** Given entries follows **

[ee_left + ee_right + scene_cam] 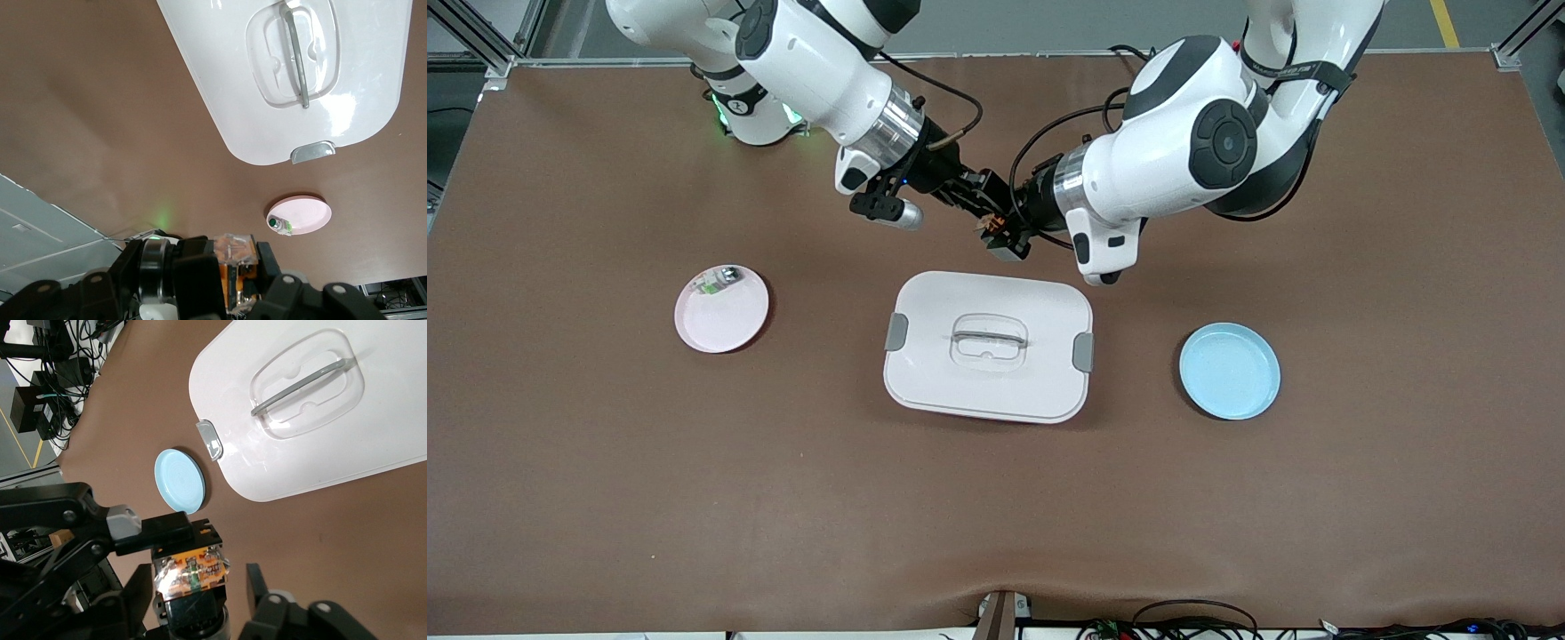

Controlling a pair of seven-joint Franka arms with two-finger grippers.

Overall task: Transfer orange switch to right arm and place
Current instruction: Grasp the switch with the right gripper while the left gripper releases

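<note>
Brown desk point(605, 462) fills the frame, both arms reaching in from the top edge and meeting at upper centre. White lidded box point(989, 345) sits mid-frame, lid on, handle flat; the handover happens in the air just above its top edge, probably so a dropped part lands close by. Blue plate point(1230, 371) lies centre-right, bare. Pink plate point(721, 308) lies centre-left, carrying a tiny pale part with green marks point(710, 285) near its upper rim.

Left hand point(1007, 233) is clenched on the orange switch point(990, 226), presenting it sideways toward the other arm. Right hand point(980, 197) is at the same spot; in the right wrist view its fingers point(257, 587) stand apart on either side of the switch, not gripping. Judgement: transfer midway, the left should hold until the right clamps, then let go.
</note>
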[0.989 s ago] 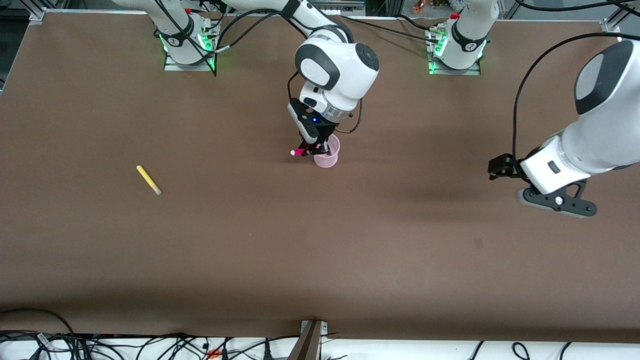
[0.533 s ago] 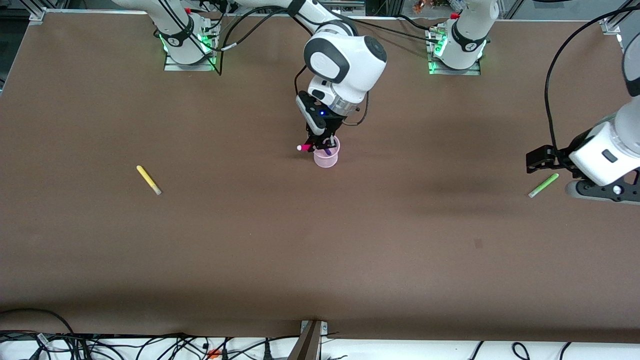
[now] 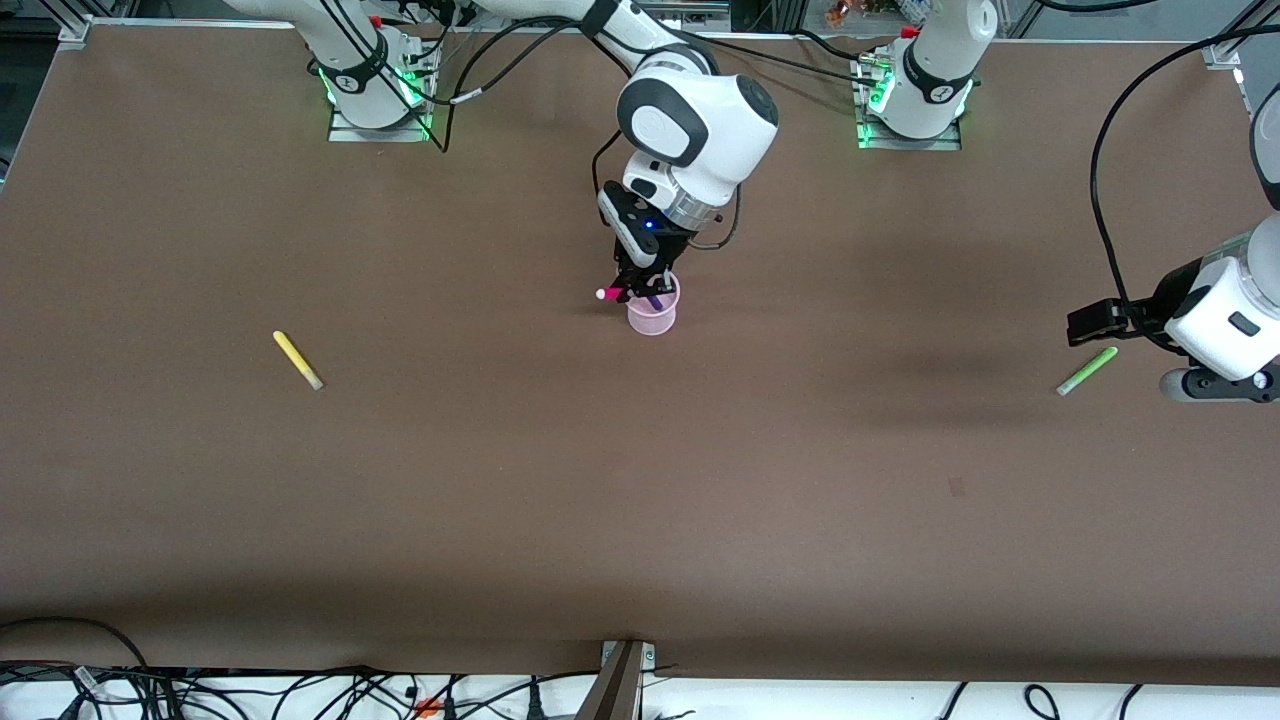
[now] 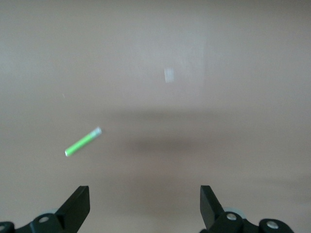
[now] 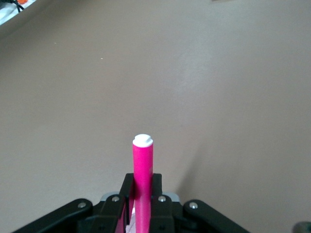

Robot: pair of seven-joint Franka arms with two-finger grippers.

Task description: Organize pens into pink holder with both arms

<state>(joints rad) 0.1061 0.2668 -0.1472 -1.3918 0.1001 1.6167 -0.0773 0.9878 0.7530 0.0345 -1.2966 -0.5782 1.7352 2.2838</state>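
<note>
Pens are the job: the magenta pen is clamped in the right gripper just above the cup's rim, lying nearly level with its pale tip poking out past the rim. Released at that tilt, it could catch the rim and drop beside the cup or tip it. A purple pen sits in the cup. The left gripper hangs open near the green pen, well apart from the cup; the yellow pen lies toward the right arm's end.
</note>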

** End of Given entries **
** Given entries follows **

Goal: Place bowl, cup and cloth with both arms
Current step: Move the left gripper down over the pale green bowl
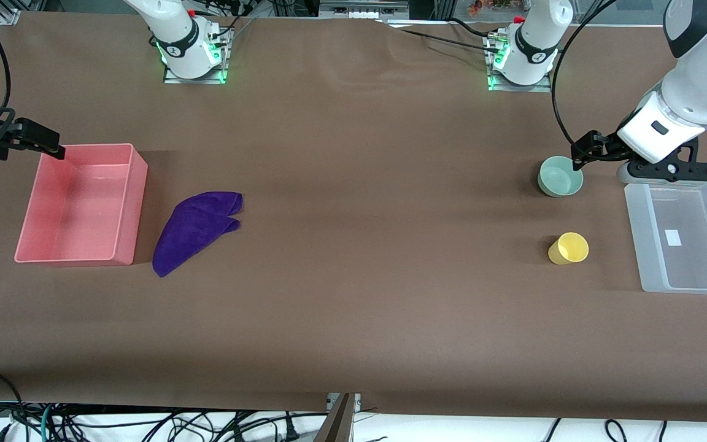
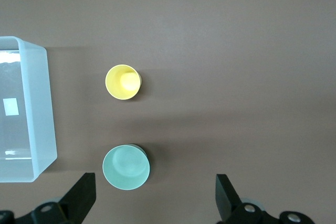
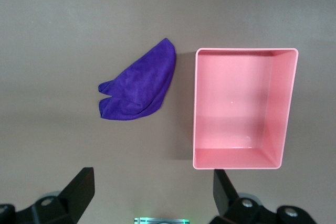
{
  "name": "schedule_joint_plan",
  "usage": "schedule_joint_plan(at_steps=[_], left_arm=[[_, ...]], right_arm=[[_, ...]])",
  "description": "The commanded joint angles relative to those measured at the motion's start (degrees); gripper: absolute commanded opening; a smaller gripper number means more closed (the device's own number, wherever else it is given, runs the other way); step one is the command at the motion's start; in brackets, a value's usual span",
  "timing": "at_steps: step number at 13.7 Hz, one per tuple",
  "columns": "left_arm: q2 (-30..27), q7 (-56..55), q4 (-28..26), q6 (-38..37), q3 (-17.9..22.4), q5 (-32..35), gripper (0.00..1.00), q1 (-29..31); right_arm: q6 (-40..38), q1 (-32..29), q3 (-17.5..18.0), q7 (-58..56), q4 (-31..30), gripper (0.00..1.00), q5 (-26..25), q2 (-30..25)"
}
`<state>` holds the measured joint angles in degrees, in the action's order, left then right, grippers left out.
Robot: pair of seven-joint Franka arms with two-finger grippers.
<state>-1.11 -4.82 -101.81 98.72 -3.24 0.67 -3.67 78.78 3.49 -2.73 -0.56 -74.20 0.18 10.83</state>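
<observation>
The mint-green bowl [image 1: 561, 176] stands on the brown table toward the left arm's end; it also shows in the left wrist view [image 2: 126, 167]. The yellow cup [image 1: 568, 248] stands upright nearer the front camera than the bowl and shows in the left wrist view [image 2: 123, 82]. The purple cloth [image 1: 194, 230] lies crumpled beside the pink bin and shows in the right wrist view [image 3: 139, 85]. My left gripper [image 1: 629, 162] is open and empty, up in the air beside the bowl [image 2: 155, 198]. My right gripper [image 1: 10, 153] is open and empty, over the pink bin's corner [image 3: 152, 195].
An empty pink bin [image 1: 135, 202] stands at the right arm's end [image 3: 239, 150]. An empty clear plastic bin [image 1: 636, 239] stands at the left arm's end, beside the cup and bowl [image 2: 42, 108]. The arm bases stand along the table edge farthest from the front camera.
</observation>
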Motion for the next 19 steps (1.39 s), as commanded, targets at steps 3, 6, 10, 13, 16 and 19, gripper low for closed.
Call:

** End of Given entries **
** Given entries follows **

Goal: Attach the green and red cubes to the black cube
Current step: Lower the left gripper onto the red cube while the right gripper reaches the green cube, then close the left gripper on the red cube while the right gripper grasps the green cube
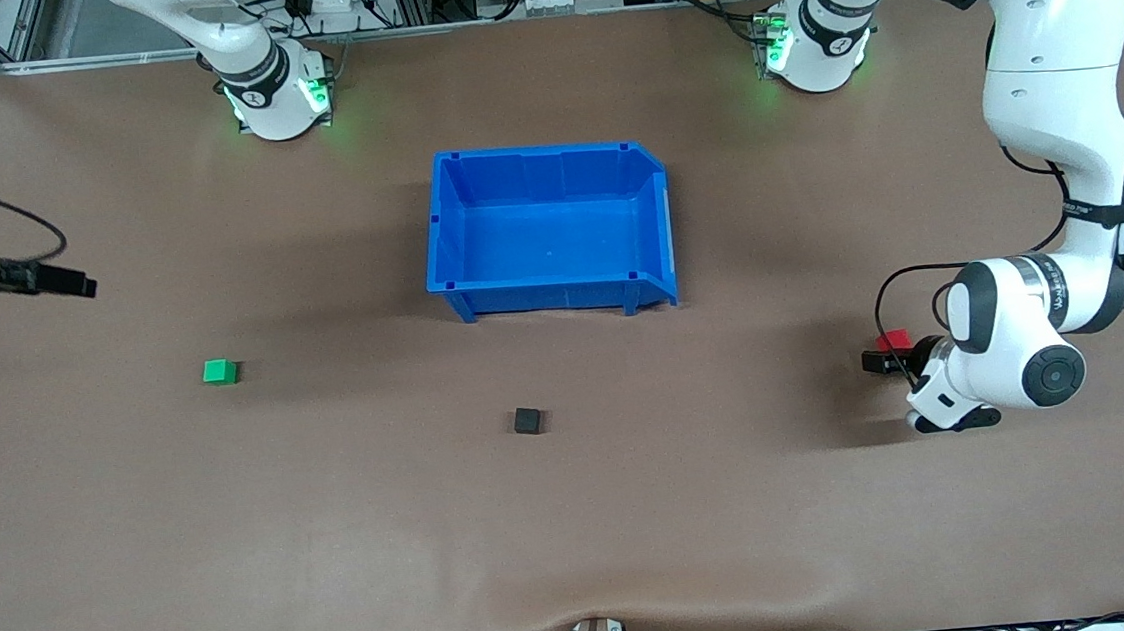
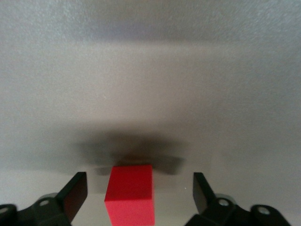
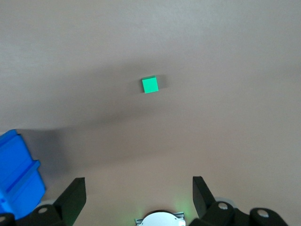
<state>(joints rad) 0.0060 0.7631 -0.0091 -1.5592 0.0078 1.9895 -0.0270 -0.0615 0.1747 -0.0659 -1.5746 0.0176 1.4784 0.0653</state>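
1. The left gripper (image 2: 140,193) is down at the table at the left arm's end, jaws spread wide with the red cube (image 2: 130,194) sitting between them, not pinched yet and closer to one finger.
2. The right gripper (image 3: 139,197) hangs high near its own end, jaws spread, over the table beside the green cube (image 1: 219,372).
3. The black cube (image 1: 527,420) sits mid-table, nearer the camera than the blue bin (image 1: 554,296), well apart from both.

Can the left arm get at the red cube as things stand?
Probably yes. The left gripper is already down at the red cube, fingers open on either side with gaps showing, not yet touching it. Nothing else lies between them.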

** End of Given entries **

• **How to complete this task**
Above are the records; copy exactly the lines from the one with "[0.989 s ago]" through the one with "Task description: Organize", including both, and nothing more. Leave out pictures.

• **Result for this task**
[0.989 s ago] 
[0.533 s ago] 
[now] 
[now] 
[now] 

Robot: pair of seven-joint Franka arms with two-finger grippers.

Task description: Organize pens into pink holder with both arms

What the exercise required has been answered in full.